- Task objective:
Could you print each of the records below exactly?

- Listed records:
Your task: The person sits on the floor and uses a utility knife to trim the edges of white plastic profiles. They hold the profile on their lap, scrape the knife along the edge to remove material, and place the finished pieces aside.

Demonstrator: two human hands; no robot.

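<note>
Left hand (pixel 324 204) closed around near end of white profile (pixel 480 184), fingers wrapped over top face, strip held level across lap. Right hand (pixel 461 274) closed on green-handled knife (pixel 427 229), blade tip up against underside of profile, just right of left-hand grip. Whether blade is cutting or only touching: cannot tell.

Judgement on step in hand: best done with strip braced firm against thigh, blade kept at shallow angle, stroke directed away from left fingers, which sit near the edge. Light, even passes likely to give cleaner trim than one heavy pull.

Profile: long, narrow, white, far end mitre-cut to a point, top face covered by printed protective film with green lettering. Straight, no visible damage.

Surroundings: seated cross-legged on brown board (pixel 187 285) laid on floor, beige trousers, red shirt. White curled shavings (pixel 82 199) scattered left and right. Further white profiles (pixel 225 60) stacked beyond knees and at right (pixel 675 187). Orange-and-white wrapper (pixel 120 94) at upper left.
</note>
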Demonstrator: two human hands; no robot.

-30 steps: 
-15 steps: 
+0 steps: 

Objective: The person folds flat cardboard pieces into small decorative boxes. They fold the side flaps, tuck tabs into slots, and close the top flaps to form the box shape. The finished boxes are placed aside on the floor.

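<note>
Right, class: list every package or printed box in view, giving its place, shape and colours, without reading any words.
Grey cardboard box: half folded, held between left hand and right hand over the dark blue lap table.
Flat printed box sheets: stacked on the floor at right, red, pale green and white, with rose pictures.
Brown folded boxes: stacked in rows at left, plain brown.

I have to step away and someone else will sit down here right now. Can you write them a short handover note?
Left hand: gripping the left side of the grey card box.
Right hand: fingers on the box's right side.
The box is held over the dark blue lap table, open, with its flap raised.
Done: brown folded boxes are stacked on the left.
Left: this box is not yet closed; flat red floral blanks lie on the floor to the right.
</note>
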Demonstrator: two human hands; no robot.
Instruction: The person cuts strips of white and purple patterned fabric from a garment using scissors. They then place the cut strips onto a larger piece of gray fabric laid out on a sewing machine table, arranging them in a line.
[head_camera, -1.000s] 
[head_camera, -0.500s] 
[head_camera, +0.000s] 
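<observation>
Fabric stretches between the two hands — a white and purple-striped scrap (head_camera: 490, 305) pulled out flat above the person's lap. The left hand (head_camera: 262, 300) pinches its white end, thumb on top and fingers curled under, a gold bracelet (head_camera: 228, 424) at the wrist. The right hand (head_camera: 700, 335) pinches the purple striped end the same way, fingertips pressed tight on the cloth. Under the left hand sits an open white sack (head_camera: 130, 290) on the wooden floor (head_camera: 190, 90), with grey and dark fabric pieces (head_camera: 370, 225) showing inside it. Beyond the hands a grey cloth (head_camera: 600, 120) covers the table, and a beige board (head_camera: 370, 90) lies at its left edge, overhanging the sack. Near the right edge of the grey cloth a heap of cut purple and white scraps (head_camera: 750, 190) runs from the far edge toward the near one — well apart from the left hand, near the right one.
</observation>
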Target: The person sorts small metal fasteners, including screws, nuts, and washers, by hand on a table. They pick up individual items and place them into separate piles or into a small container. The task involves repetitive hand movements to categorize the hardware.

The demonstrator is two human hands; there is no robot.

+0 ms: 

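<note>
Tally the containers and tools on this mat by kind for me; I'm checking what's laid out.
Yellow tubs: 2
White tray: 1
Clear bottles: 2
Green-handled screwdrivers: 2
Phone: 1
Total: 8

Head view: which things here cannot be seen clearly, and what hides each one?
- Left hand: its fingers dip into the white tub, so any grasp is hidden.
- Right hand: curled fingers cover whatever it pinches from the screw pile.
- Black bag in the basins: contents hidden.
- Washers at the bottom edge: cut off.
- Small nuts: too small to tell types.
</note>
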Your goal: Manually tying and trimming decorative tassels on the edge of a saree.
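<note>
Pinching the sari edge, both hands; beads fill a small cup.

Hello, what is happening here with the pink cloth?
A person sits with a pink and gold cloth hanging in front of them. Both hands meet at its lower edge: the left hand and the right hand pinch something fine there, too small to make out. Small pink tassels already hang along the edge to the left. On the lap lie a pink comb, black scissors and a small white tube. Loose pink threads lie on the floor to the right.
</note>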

- Solution below:
Your task: The person sits on the floor and uses a utility knife to trim the edges of white plastic profiles. They hold the profile on their lap, scrape the knife along the edge to remove material, and place the finished pieces aside.

Demonstrator: two human hands; no robot.

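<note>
Left hand (pixel 324 204) closed around near end of white profile (pixel 480 184), fingers wrapped over top face, strip held level across lap. Right hand (pixel 461 274) closed on green-handled knife (pixel 427 229), blade tip up against underside of profile, just right of left-hand grip. Whether blade is cutting or only touching: cannot tell.

Judgement on step in hand: best done with strip braced firm against thigh, blade kept at shallow angle, stroke directed away from left fingers, which sit near the edge. Light, even passes likely to give cleaner trim than one heavy pull.

Profile: long, narrow, white, far end mitre-cut to a point, top face covered by printed protective film with green lettering. Straight, no visible damage.

Surroundings: seated cross-legged on brown board (pixel 187 285) laid on floor, beige trousers, red shirt. White curled shavings (pixel 82 199) scattered left and right. Further white profiles (pixel 225 60) stacked beyond knees and at right (pixel 675 187). Orange-and-white wrapper (pixel 120 94) at upper left.
</note>
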Demonstrator: two human hands; no robot.

-30 steps: 
-15 steps: 
+0 steps: 

Objective: The person folds flat cardboard pieces into small decorative boxes. They fold the side flaps, tuck tabs into slots, and close the top flaps to form the box shape. The finished boxes are placed aside on the floor.

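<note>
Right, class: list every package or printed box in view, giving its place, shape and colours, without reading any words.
Grey cardboard box: half folded, held between left hand and right hand over the dark blue lap table.
Flat printed box sheets: stacked on the floor at right, red, pale green and white, with rose pictures.
Brown folded boxes: stacked in rows at left, plain brown.

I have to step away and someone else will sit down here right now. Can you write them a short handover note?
Left hand: gripping the left side of the grey card box.
Right hand: fingers on the box's right side.
The box is held over the dark blue lap table, open, with its flap raised.
Done: brown folded boxes are stacked on the left.
Left: this box is not yet closed; flat red floral blanks lie on the floor to the right.
</note>
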Demonstrator: two human hands; no robot.
Instruction: The person cuts strips of white and purple patterned fabric from a garment using scissors. They then place the cut strips onto a larger piece of gray fabric laid out on a sewing machine table, arranging them in a line.
[head_camera, -1.000s] 
[head_camera, -0.500s] 
[head_camera, +0.000s] 
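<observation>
Fabric stretches between the two hands — a white and purple-striped scrap (head_camera: 490, 305) pulled out flat above the person's lap. The left hand (head_camera: 262, 300) pinches its white end, thumb on top and fingers curled under, a gold bracelet (head_camera: 228, 424) at the wrist. The right hand (head_camera: 700, 335) pinches the purple striped end the same way, fingertips pressed tight on the cloth. Under the left hand sits an open white sack (head_camera: 130, 290) on the wooden floor (head_camera: 190, 90), with grey and dark fabric pieces (head_camera: 370, 225) showing inside it. Beyond the hands a grey cloth (head_camera: 600, 120) covers the table, and a beige board (head_camera: 370, 90) lies at its left edge, overhanging the sack. Near the right edge of the grey cloth a heap of cut purple and white scraps (head_camera: 750, 190) runs from the far edge toward the near one — well apart from the left hand, near the right one.
</observation>
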Target: The person sorts small metal fasteners, including screws, nuts, and washers, by hand on a table. They pick up individual items and place them into separate piles or into a small container. The task involves repetitive hand movements to categorize the hardware.

The demonstrator is two human hands; there is no robot.

+0 ms: 

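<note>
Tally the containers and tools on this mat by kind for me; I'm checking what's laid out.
Yellow tubs: 2
White tray: 1
Clear bottles: 2
Green-handled screwdrivers: 2
Phone: 1
Total: 8

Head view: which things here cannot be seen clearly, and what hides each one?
- Left hand: its fingers dip into the white tub, so any grasp is hidden.
- Right hand: curled fingers cover whatever it pinches from the screw pile.
- Black bag in the basins: contents hidden.
- Washers at the bottom edge: cut off.
- Small nuts: too small to tell types.
</note>
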Your goal: Manually tying and trimming decorative tassels on the edge of a saree.
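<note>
Pinching the sari edge, both hands; beads fill a small cup.

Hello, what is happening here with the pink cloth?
A person sits with a pink and gold cloth hanging in front of them. Both hands meet at its lower edge: the left hand and the right hand pinch something fine there, too small to make out. Small pink tassels already hang along the edge to the left. On the lap lie a pink comb, black scissors and a small white tube. Loose pink threads lie on the floor to the right.
</note>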

The response to this exercise is now finished.